AVAILABLE DATA -
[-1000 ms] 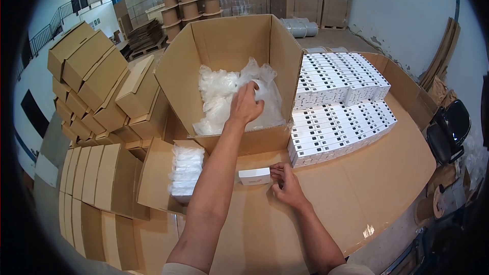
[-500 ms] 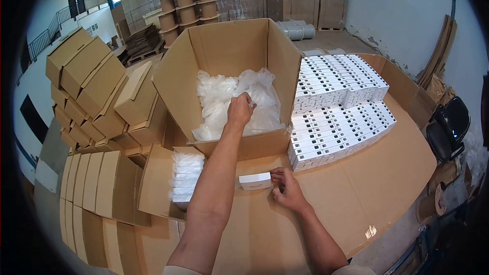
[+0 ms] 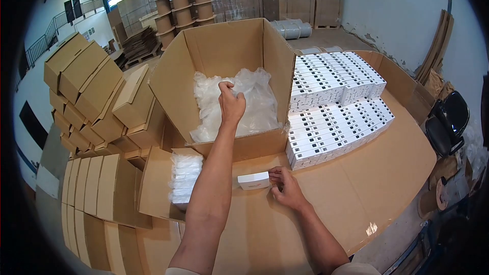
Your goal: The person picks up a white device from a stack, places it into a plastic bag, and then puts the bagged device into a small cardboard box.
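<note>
My left hand (image 3: 232, 104) is reaching into a large open carton (image 3: 175, 79) filled with a heap of clear plastic bags (image 3: 257, 97). Its fingers are curled closed, with a bit of clear plastic bag showing at them. On the cardboard-covered table (image 3: 351, 198), my right hand (image 3: 287, 189) grips the right end of a small white box (image 3: 253, 180). Left of my forearm, white boxes wrapped in clear plastic (image 3: 185, 178) stand in a row inside a smaller open brown carton (image 3: 157, 188).
Stacked white boxes with dark square marks (image 3: 338, 117) stand right of the large carton. Brown cartons (image 3: 97, 97) are piled at the left, with more rows (image 3: 97, 183) nearer me. A black chair (image 3: 448, 122) is beyond the table's right edge.
My left hand has moved slightly left and up over the plastic bags. My right hand and the small white box have stayed put, while the view has shifted slightly.
</note>
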Tool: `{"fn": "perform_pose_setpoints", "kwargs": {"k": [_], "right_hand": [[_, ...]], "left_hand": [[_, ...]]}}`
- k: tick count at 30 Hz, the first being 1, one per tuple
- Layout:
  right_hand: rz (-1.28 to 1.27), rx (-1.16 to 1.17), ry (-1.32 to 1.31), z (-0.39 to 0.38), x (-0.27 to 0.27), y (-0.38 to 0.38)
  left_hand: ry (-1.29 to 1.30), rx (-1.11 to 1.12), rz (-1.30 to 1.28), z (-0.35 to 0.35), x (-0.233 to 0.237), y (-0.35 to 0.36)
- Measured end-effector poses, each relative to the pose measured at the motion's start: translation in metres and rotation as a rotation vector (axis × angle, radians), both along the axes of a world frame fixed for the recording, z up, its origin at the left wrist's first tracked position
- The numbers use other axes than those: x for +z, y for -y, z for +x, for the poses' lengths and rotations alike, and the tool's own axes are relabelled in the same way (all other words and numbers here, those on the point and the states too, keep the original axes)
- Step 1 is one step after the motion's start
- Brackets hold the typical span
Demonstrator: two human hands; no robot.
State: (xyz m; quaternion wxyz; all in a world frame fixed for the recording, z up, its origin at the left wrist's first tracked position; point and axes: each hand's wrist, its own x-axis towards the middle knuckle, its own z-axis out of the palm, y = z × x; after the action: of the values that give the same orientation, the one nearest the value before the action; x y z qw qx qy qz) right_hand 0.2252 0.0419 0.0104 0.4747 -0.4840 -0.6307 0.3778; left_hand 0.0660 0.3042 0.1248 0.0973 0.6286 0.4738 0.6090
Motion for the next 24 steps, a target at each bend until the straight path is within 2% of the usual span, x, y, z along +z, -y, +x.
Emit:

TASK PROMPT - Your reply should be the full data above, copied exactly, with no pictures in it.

OUTPUT FOR THIS TASK -
[-1000 ms] 
[-500 ms] 
[+0 ms] 
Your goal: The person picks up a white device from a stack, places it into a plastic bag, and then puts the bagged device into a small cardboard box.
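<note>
My left hand (image 3: 232, 104) is reaching into a large open carton (image 3: 175, 79) filled with a heap of clear plastic bags (image 3: 257, 97). Its fingers are curled closed, with a bit of clear plastic bag showing at them. On the cardboard-covered table (image 3: 351, 198), my right hand (image 3: 287, 189) grips the right end of a small white box (image 3: 253, 180). Left of my forearm, white boxes wrapped in clear plastic (image 3: 185, 178) stand in a row inside a smaller open brown carton (image 3: 157, 188).
Stacked white boxes with dark square marks (image 3: 338, 117) stand right of the large carton. Brown cartons (image 3: 97, 97) are piled at the left, with more rows (image 3: 97, 183) nearer me. A black chair (image 3: 448, 122) is beyond the table's right edge.
My left hand has moved slightly left and up over the plastic bags. My right hand and the small white box have stayed put, while the view has shifted slightly.
</note>
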Tool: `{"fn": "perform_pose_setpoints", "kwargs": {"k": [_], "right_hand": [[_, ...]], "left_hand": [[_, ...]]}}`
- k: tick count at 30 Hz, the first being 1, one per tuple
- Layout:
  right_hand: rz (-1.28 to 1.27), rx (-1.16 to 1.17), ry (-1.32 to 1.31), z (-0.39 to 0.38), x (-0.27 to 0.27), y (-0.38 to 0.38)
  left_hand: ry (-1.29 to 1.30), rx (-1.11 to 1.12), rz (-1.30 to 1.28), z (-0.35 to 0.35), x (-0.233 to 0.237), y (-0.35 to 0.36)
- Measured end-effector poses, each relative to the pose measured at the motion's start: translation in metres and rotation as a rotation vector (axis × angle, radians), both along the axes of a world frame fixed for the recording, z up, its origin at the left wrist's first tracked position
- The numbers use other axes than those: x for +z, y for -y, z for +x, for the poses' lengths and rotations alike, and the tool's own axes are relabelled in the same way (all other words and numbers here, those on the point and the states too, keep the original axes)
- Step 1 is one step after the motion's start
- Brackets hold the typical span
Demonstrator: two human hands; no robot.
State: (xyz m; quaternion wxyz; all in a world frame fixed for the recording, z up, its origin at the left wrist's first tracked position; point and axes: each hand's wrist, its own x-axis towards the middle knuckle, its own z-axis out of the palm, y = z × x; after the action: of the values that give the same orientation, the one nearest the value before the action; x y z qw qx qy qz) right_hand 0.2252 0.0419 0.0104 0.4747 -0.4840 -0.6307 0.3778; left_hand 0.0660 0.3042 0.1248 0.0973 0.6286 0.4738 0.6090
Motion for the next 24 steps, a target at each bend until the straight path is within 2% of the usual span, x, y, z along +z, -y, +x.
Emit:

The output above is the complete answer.